Since 2022, many homeowners have been reluctant to sell and move because they would have to finance their next homes at much higher rates than they pay on their current mortgages. According to a federal analysis, this widespread conundrum — known as the lock-in effect — has contributed to a nationwide housing shortage and a steep rise in home prices. Geographies with high home values, and affluent borrowers with larger mortgages, appear to be more sensitive to the lock-in effect.1
In the second quarter of 2024, the average mortgage had a fixed rate that was 2.54 percentage points lower than the current market rate for similar loans. This was below the peak of 3.06 percentage points reached near the end of 2023 but still much greater than the 0.86 percentage-point difference in Q2 2022.2
Here's a look at several market trends that may influence the decisions of homeowners and buyers in the coming months.
Home Prices
In 2024, the median price of an existing single-family home increased 6.0%, mainly because the supply of homes for sale was below normal levels.3 Home prices have risen more than 35% nationwide since the beginning of 2021.4
Mortgage rates
The Federal Reserve began to cut the benchmark federal funds rate in September 2024, a long-awaited shift that many people hoped would usher in lower mortgage rates. But the rates for 30-year fixed mortgages (which tend to track the yield on the 10-year Treasury note) are influenced by a mix of complex factors that includes Fed policies, longer-term inflation expectations, and government bond market dynamics, so they could stay elevated for some time. The average rate for a 30-year fixed mortgage was still hovering above 6.5% in February 2025.5
Supply shift
Housing inventory is still tight in many markets, but October 2024 marked the 12th straight month of growth. In December 2024, the supply of homes for sale was up 16.2% from a year earlier.6 If this trend continues in 2025, qualified borrowers and downsizing or move-up buyers with plenty of cash may find more desirable options to choose from in their target price range and in some cases may wield more negotiating power.

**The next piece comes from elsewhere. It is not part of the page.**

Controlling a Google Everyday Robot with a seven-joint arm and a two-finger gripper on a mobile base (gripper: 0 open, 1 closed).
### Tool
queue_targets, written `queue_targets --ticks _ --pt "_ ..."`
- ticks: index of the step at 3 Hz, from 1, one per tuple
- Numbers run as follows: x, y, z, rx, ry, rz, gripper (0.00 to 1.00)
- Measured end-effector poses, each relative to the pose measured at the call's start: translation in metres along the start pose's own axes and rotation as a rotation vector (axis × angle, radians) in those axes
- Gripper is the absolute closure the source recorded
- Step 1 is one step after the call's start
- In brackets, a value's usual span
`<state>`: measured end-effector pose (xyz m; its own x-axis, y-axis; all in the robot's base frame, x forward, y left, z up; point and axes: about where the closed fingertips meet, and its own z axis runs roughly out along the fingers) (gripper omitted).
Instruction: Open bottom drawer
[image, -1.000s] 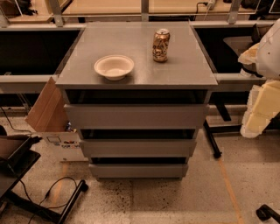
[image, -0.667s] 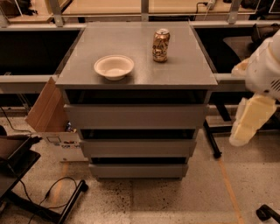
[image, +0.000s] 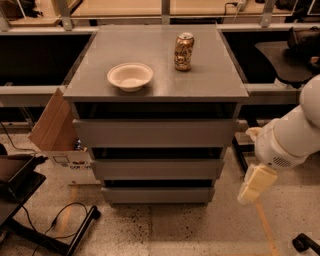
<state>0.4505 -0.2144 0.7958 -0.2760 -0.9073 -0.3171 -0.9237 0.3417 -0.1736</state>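
Note:
The bottom drawer (image: 158, 194) is the lowest of three grey fronts on the cabinet, pushed in and flat, just above the floor. Two taller drawer fronts, the middle drawer (image: 156, 169) and the top drawer (image: 154, 133), sit above it, also pushed in. My gripper (image: 256, 184) hangs at the end of the white arm (image: 292, 140), to the right of the cabinet at about the height of the bottom drawer, apart from it and pointing down-left.
A white bowl (image: 130, 76) and a soda can (image: 183, 51) stand on the cabinet top (image: 210, 80). A cardboard box (image: 52, 125) leans on the cabinet's left side. Cables and a black stand (image: 55, 227) lie on the floor at left. A chair (image: 292, 47) stands at the back right.
My arm has swung down and left from the right edge. The gripper is now lower and closer to the cabinet's right side. The drawers have not moved.

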Motion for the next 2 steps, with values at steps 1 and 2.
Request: queue_targets --ticks 1,2 --pt "0.014 -0.003 0.060 0.004 -0.040 0.016 0.00" --pt "0.021 -0.007 0.118 -0.001 -0.070 0.015 0.00"
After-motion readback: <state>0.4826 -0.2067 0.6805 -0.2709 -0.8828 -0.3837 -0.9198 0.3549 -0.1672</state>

The lock-in effect has already begun to ease because some households want or need to sell regardless of current rates. Although the lock-in effect may linger to some degree for years to come, it could fade more quickly if mortgage rates fall significantly.
1–2) Federal Housing Finance Agency, 2024; 3, 6) National Association of Realtors, 2025; 4) Dow Jones Indices, 2025; 5) Freddie Mac, February 2025
Prepared by Broadridge Advisor Solutions Copyright 2025.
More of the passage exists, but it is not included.